A comprehensive list of a student's possessions - including purchase prices, model numbers, and serial numbers - will help parents and students decide how much renters insurance is needed. It is also a good idea to have a detailed inventory in case of a disaster, as it will help parents and students in filing insurance claims following a catastrophe. Make sure to take photos or video of the possessions, and store the inventory in a secure, off-site location.
To learn more about how to take a home inventory, check out these tools and tips on the Minnesota Department of Commerce website. There is also a student-friendly mobile app that consumers can use to quickly and easily complete a home inventory.
A significant move away from home can have a big impact on an auto insurance policy. If a student is taking a car to school, check with your local agent about the existing vehicle insurance policy. Ask about the rates for the college's city and state before deciding whether to keep the student's car on the family's auto policy.
In addition, the insurance company should be notified each semester if the student maintains good grades. Maintaining a certain grade point average (GPA) might make your child eligible for a good student discount.
Identity theft is one of the fastest-growing crimes in the United States, costing victims more than $5 billion annually.
College students are more likely to be hit by identity thieves because they are generally unprepared to protect themselves when the steady stream of requests for personal information begins.

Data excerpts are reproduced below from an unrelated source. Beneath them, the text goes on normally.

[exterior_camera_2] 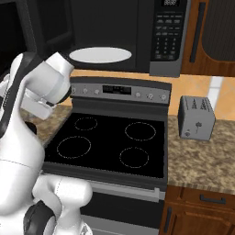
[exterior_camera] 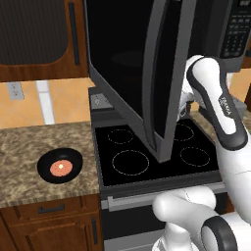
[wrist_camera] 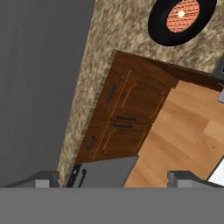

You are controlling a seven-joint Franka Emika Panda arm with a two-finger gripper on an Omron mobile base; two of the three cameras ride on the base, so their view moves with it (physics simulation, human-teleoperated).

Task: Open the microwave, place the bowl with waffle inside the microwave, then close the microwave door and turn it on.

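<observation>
- While the hand hangs beside the swung-out microwave door [exterior_camera: 147, 73], the fingers [wrist_camera: 46, 178] stand well apart in the hand view, nothing between them.
- Hand view: grey door face on one side, bowl with waffle [wrist_camera: 181, 19] at the far corner, speckled worktop [wrist_camera: 109, 52], wood cabinets [wrist_camera: 127, 113] and floor beyond.
- Left base view: door stands edge-on, its long axis upright, over the stove [exterior_camera: 152, 152]; the arm's wrist sits just behind its free edge.
- Bowl rests flat on the worktop left of the stove, waffle [exterior_camera: 60, 168] face up at its centre.
- Right base view: microwave [exterior_camera_2: 124, 32] open, white plate [exterior_camera_2: 100, 55] inside, keypad at right; toaster [exterior_camera_2: 196, 117] on the right worktop.
</observation>
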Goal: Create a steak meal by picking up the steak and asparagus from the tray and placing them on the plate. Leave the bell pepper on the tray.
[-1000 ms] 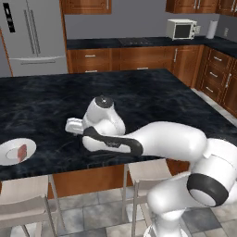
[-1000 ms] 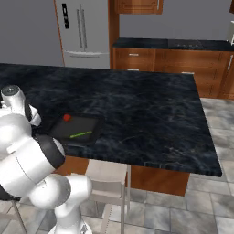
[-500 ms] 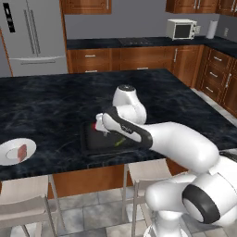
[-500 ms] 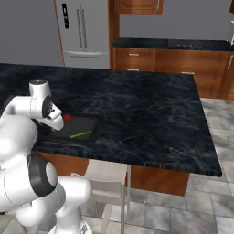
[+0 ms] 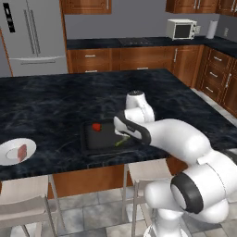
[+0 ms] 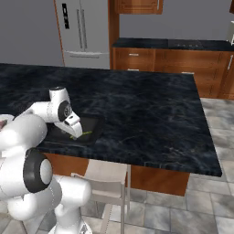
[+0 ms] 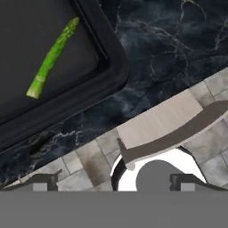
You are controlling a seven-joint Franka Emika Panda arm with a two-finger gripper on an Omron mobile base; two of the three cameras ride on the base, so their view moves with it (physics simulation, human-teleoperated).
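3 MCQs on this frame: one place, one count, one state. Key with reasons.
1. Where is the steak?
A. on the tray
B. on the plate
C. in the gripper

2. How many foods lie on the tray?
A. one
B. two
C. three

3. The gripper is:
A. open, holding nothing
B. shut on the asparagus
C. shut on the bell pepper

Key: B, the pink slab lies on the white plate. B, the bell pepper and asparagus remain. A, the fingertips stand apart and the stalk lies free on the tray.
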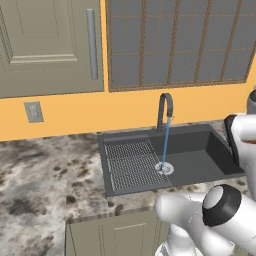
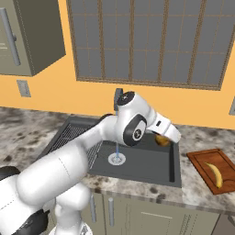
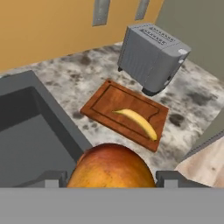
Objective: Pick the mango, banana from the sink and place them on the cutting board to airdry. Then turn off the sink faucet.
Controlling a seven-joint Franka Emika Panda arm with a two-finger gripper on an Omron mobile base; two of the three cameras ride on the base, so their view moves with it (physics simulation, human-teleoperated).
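The fingers (image 3: 112,177) stand fairly wide, closed around the mango (image 3: 111,166) above the sink (image 3: 39,131) edge, so the round fruit may slip out, or roll against the banana (image 3: 135,121) on the cutting board (image 3: 98,105).

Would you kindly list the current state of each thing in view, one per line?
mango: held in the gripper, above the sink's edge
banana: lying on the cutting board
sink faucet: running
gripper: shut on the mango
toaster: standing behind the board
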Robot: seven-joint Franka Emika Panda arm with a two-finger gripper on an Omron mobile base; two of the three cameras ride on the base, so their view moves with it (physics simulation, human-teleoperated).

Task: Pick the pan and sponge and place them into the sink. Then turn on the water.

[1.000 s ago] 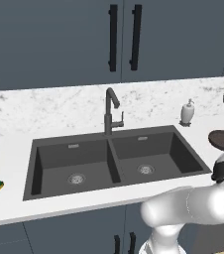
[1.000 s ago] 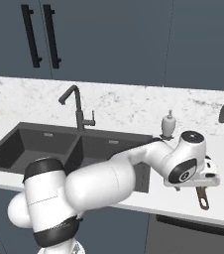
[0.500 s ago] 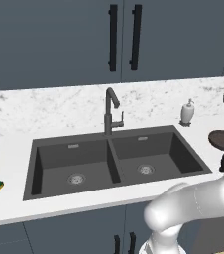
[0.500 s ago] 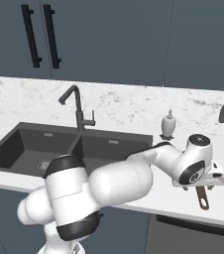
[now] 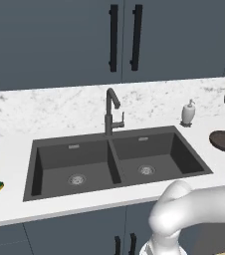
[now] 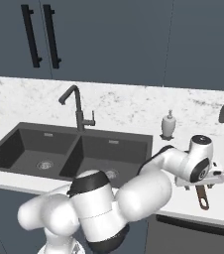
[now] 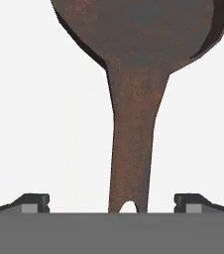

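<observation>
Hard, heavy-looking pan (image 7: 139,34), best grabbed by its thin handle, lying between the wide-open, empty gripper (image 7: 111,202).

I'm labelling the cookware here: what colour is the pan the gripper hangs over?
Dark brown, mottled rusty, handle included; the pan shows best in the hand view.

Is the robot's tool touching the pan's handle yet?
Apart. In the hand view the tool stands open, its fingertips wide to either side of the pan handle, with white counter showing between.
</observation>
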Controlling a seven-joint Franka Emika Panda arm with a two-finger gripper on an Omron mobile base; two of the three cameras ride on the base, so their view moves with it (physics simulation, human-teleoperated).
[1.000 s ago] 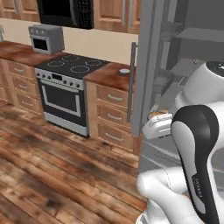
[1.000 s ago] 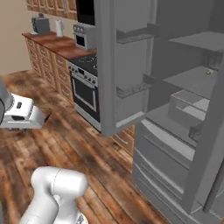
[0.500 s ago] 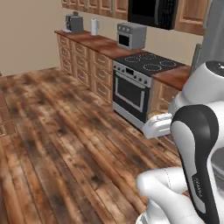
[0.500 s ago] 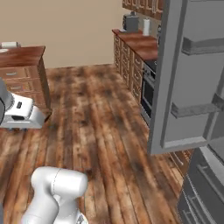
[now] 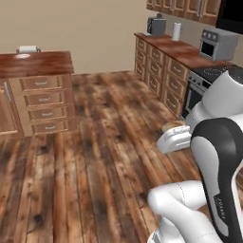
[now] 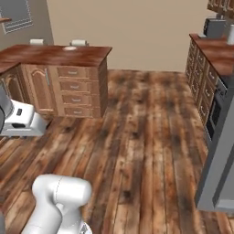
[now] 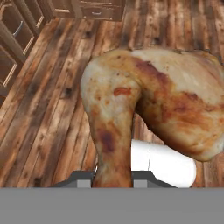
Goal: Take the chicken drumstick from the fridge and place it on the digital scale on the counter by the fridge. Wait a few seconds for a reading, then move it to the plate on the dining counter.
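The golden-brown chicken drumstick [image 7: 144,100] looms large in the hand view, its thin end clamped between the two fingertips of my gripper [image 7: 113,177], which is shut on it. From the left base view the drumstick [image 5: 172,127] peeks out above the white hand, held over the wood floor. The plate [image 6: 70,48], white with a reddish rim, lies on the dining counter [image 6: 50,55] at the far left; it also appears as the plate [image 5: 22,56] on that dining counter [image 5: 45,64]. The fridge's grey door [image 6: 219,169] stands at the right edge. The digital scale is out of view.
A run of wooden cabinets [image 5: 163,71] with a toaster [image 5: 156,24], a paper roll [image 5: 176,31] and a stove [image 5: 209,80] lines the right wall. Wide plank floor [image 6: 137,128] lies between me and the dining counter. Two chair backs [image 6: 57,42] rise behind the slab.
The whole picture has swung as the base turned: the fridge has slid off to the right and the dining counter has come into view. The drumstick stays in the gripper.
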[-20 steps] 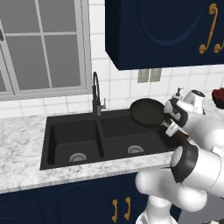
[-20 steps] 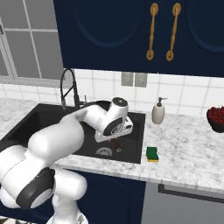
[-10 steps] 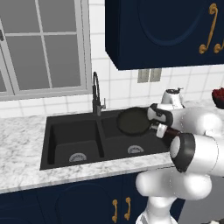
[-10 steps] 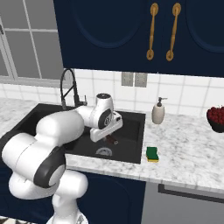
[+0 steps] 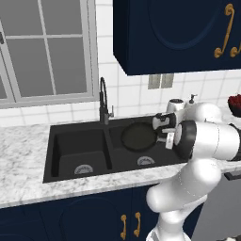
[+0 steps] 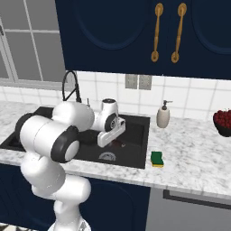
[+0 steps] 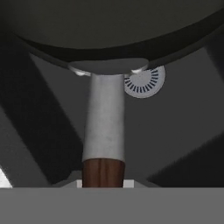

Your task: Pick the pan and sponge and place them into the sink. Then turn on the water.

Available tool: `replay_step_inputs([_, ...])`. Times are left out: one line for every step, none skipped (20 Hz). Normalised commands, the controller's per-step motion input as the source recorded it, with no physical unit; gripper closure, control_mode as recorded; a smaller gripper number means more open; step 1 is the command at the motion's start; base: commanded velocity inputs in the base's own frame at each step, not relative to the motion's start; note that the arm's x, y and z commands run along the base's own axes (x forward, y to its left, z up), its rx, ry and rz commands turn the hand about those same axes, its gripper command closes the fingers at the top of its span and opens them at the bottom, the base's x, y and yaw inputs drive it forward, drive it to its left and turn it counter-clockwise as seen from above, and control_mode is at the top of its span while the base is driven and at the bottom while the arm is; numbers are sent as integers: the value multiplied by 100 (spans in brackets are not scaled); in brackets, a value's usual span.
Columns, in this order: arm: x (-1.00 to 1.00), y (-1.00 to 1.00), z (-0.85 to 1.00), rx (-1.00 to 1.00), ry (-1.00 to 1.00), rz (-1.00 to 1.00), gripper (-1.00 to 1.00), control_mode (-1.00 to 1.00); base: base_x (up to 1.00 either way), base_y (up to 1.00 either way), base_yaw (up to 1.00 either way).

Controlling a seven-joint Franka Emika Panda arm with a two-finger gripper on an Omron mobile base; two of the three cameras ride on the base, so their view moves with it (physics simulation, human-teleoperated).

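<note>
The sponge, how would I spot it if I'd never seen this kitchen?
Find the black double sink in the marble counter. Just right of its right basin, near the counter's front edge, lies the sponge. It is a small green-topped, yellow-bottomed block, unlike the tall cream soap dispenser behind it.

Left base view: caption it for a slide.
Gripper shut on the pan handle, holding it over the sink's right basin.

Even, bright render; soft shadows
</note>
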Motion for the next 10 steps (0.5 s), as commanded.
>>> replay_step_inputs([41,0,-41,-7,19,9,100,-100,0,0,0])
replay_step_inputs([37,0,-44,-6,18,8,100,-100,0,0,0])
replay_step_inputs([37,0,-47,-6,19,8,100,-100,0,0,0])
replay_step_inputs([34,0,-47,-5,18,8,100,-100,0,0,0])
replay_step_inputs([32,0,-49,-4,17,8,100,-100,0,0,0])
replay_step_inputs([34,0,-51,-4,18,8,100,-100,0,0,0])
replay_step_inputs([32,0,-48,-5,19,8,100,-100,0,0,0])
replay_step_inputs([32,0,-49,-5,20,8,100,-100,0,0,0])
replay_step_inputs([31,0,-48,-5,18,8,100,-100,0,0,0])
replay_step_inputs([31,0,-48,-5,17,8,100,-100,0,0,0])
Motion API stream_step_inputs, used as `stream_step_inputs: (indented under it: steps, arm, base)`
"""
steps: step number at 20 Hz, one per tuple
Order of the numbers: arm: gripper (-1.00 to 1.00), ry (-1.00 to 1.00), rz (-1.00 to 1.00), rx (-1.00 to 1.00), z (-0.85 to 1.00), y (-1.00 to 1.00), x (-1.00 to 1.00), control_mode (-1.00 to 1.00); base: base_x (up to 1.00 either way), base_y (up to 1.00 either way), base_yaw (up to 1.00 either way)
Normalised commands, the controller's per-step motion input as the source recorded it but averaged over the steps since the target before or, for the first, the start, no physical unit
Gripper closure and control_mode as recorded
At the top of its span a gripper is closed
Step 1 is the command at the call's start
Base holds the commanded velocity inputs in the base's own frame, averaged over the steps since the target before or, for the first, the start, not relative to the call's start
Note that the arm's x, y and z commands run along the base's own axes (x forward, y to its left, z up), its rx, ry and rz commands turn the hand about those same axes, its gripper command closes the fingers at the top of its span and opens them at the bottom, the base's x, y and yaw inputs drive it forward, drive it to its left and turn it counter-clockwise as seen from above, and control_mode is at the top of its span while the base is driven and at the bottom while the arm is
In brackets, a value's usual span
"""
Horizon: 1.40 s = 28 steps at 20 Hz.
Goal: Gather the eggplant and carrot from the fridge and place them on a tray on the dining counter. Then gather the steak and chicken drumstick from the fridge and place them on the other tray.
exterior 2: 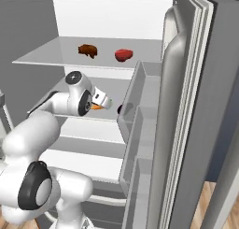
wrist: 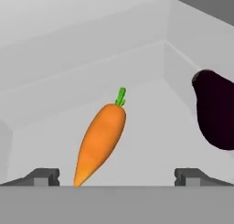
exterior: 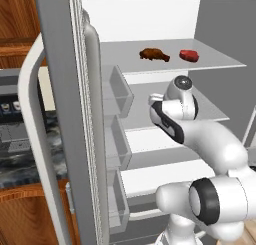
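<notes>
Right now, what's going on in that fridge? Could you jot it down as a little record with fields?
fridge: doors open, shelves in view
top shelf: chicken drumstick left, steak right, apart
middle shelf: carrot lying flat, green tip pointing to the back; eggplant beside it, not touching
gripper: open, reaching into the middle shelf, the carrot's thin end between its fingertips, nothing held

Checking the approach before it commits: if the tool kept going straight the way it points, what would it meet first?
Probably the carrot, lying between the open tool tips; the eggplant sits off to the side.
</notes>
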Motion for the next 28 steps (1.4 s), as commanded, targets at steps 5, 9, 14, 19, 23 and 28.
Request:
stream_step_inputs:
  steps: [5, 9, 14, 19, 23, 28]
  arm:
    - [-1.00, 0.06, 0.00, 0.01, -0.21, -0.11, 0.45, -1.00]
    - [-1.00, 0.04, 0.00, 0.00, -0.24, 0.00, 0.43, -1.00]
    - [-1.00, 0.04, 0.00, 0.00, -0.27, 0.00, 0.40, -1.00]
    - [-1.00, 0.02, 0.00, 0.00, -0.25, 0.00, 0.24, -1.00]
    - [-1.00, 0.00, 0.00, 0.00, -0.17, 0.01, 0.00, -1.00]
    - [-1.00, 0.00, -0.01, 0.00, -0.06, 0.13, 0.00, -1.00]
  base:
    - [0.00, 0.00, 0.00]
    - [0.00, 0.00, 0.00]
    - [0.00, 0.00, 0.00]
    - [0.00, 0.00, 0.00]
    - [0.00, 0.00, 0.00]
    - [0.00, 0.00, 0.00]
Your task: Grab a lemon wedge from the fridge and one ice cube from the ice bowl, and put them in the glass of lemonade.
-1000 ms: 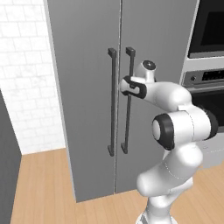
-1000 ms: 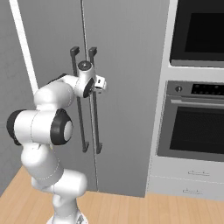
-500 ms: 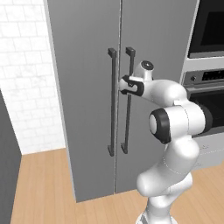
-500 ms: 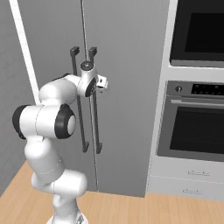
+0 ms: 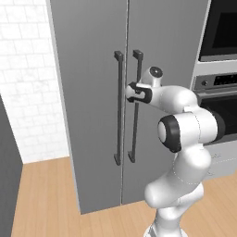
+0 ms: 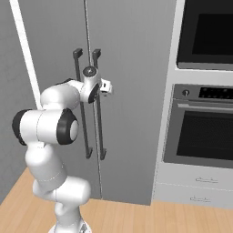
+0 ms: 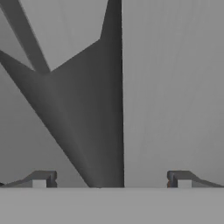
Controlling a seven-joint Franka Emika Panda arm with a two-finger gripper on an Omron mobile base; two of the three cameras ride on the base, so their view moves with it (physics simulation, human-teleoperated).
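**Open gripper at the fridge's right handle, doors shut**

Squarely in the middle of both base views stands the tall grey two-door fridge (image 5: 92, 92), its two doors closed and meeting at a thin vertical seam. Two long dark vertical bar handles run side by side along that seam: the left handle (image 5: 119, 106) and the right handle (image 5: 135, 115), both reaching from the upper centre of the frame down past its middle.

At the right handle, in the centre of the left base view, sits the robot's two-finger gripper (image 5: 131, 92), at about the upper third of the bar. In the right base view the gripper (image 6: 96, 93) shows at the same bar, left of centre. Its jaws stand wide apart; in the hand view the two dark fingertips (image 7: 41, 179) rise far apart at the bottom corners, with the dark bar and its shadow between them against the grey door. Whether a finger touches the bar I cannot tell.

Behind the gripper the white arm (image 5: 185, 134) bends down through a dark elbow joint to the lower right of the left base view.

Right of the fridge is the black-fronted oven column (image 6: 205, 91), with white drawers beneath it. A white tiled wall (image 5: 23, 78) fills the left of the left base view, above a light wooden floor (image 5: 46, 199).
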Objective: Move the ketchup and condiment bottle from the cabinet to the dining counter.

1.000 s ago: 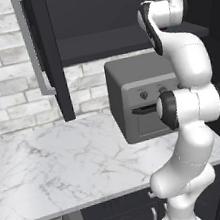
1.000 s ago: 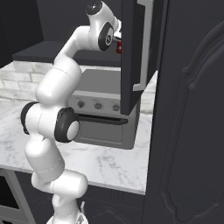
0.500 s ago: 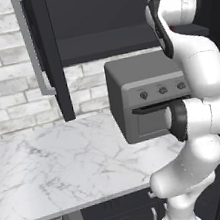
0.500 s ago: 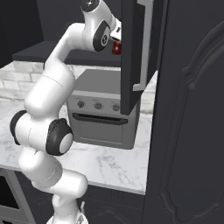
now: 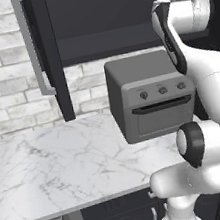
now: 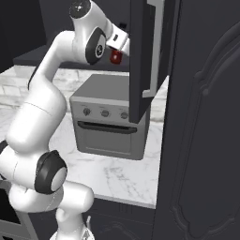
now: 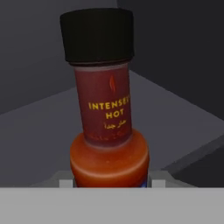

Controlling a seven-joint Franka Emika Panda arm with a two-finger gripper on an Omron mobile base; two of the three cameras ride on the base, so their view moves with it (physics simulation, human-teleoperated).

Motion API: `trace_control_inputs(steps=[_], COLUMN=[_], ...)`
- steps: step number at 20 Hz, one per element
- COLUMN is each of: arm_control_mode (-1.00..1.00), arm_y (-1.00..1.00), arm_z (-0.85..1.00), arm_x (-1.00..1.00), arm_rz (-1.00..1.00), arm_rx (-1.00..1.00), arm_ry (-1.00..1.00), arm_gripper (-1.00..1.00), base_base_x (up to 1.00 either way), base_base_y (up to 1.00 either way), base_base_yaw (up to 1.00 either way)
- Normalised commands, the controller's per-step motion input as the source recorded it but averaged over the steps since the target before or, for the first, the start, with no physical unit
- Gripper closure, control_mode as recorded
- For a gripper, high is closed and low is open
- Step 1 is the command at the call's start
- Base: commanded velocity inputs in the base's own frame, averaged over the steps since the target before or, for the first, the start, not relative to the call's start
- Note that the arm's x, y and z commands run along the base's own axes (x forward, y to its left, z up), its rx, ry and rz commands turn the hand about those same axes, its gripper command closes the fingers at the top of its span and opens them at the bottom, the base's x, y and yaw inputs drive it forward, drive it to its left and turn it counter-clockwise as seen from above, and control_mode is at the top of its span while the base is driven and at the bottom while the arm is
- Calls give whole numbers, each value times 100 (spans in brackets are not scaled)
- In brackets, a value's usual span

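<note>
- Change: since a second ago we see arm elbow swing out; gripper [image 6: 120,46] draws back and down from cabinet [image 6: 140,56] mouth, red item with it.
- Meaning: we judge condiment bottle [image 7: 107,131] lifted off shelf, extraction under way; carry to dining counter pending.
- Jaws: narrow, clamped on bottle base.
- Bottle location: in gripper, upright, just outside cabinet, above toaster oven [image 5: 151,100].
- Count: condiment bottle 1; toaster oven 1, knobs 3; marble counter [image 5: 55,166] 1.
</note>
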Motion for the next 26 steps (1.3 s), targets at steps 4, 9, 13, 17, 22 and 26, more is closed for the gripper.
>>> trace_control_inputs(steps=[4, 9, 13, 17, 22, 26], arm_control_mode=[-100, -100, -100, -100, -100, -100], arm_y=[25, 24, 26, 24, 20, 17], arm_z=[0, 0, 0, -4, -14, -22], arm_x=[-66, -65, -68, -71, -67, -57], arm_rz=[0, 0, 0, 0, -2, -11], arm_rx=[0, 0, -5, -9, -7, -10], arm_ry=[-3, 0, 0, -2, -1, -1], arm_gripper=[100, 100, 100, 100, 100, 100], base_base_x=[0, 0, 0, 0, 0, 0], base_base_y=[0, 0, 0, 0, 0, 0], base_base_yaw=[0, 0, 0, 0, 0, 0])
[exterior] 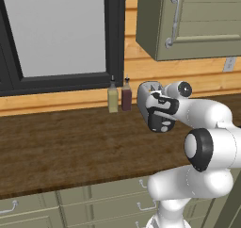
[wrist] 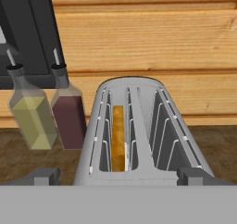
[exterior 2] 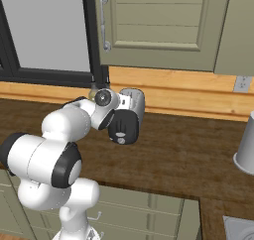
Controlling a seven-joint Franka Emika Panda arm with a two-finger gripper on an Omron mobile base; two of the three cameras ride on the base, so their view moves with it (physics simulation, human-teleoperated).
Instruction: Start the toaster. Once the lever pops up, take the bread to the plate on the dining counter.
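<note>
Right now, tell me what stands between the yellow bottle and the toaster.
The dark red bottle stands between the yellow bottle and the toaster, plain in the hand view.

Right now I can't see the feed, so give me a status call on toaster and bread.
End effector open, poised over toaster. Bread seated in left slot. Two bottles stand just left of toaster, nothing blocking.

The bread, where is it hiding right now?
The bread sits on edge in the left slot of the toaster, seen in the hand view, just right of the dark red bottle on the wooden counter.
</note>
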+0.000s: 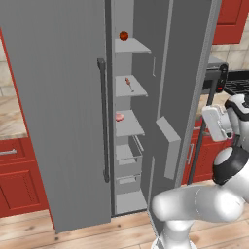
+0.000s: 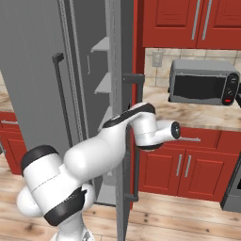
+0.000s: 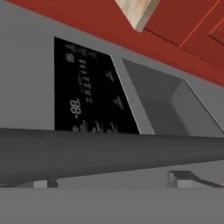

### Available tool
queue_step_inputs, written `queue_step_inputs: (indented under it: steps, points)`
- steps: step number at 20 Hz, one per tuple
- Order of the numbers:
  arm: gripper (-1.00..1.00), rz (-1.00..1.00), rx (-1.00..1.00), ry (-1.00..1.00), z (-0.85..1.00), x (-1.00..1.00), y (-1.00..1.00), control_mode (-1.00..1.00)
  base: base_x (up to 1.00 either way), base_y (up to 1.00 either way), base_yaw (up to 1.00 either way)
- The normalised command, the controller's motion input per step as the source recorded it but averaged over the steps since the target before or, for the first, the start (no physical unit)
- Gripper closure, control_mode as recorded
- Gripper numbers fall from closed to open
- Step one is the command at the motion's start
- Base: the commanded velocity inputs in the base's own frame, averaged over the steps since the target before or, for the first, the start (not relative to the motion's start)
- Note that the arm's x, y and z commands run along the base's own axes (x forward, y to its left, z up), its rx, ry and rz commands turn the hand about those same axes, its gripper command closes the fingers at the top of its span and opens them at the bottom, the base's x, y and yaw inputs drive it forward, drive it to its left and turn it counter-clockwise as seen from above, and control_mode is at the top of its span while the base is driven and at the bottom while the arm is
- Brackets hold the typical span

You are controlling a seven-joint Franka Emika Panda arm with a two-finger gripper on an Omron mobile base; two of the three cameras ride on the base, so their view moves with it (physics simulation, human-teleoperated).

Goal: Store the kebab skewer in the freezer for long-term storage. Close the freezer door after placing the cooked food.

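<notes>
Two doors hang open on the fridge, and the kebab skewer [image 1: 129, 83] already lies on the second shelf of the freezer [image 1: 127, 121] in the upper middle of the left base frame, under the round red fruit [image 1: 124, 35] and above the flat pink piece [image 1: 119, 116], so I'd say only the closing is left. The hand [image 3: 113, 177] sits right up against the outer face of the freezer door [image 1: 187, 82], fingers spread wide and holding nothing, with the long dark handle [image 3: 109, 153] crossing its view just beneath the dispenser recess [image 3: 157, 103], probably lined up there to push or pull the door shut.
</notes>
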Motion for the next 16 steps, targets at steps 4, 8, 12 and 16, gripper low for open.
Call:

Identity theft insurance cannot protect parents or students from becoming victims of identity theft, and it does not cover direct monetary losses incurred as a result. Instead, this insurance provides coverage for the cost of reclaiming you or your student's financial identity - such as the costs of making phone calls, making copies, mailing documents, taking time off from work without pay (lost wages), and hiring an attorney.
Check to see if your homeowners policy includes identity theft insurance, and ask your insurance agent if this extends to your student living away from your primary residence. If not, you might be able to purchase an endorsement to amend such coverage.
If a student is renting an apartment, ask if his or her renters insurance covers identity theft, or if that could be added to the policy.